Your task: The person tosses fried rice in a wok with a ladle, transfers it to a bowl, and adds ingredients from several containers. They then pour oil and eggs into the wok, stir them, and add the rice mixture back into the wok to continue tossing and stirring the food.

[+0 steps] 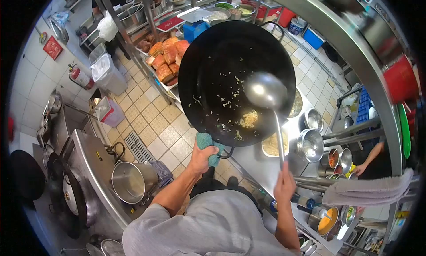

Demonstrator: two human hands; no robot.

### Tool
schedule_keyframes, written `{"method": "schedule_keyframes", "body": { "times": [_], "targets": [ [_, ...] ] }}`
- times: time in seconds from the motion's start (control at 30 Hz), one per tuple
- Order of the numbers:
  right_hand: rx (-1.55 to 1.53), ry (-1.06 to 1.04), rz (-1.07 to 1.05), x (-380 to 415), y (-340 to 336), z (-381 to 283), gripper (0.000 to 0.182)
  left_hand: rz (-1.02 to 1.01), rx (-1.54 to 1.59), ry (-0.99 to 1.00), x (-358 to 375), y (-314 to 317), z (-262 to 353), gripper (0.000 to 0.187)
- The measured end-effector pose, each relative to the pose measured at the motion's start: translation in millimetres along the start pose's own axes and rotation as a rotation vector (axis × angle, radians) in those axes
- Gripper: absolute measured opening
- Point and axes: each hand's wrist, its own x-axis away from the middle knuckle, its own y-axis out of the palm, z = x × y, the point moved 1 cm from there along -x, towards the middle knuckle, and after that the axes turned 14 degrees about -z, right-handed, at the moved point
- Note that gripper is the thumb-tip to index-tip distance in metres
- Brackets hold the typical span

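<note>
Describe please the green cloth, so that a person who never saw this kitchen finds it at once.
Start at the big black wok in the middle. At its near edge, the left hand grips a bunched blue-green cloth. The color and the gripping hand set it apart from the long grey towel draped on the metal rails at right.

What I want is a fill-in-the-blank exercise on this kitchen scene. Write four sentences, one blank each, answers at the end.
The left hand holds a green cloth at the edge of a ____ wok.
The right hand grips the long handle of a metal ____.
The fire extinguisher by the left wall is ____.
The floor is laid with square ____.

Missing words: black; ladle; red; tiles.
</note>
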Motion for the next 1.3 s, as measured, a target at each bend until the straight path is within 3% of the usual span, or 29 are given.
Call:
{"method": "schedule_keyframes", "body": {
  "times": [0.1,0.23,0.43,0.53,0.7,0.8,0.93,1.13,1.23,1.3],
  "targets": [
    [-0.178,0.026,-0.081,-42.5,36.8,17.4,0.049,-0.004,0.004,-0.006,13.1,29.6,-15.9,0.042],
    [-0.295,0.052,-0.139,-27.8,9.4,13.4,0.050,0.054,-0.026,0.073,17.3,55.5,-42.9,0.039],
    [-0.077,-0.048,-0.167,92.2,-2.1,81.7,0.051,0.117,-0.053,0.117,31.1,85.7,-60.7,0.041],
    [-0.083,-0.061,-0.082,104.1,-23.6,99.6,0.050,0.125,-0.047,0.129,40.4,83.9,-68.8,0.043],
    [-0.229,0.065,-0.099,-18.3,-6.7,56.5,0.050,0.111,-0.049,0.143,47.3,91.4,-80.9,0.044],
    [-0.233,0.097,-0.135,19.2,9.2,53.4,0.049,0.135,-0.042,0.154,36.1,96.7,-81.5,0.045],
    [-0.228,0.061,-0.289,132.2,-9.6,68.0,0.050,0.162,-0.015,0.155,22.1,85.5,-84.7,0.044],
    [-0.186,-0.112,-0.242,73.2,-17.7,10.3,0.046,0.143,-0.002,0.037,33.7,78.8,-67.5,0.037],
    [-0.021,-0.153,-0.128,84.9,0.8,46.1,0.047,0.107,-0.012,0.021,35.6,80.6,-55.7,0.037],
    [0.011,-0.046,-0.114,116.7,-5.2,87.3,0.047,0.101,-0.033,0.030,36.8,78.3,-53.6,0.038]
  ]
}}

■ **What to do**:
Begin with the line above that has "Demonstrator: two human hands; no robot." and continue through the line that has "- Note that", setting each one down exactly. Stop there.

■ **Response area**:
Demonstrator: two human hands; no robot.

### Tool
schedule_keyframes, written `{"method": "schedule_keyframes", "body": { "times": [_], "targets": [ [_, ...] ] }}`
- times: time in seconds from the motion's start (control at 30 Hz), one per tuple
- Order of the numbers:
  right_hand: rx (-1.55 to 1.53), ry (-1.06 to 1.04), rz (-1.07 to 1.05), x (-380 to 415), y (-340 to 336), z (-381 to 283), gripper (0.000 to 0.182)
  left_hand: rz (-1.02 to 1.01), rx (-1.54 to 1.59), ry (-0.99 to 1.00), x (-358 to 375), y (-314 to 317), z (-262 to 353), gripper (0.000 to 0.187)
- The measured end-effector pose, each relative to the pose measured at the motion's start: translation in millimetres along the start pose's own axes and rotation as a rotation vector (axis × angle, radians) in those axes
- Gripper: absolute measured opening
- Point and axes: each hand's wrist, its own x-axis away from the middle knuckle, its own y-axis out of the palm, z = x × y, the point moved 1 cm from there along -x, towards the middle knuckle, and after that the axes turned 14 degrees about -z, right-handed, at the moved point
- Note that gripper is the thumb-tip to index-tip distance in metres

There is nothing more to the output.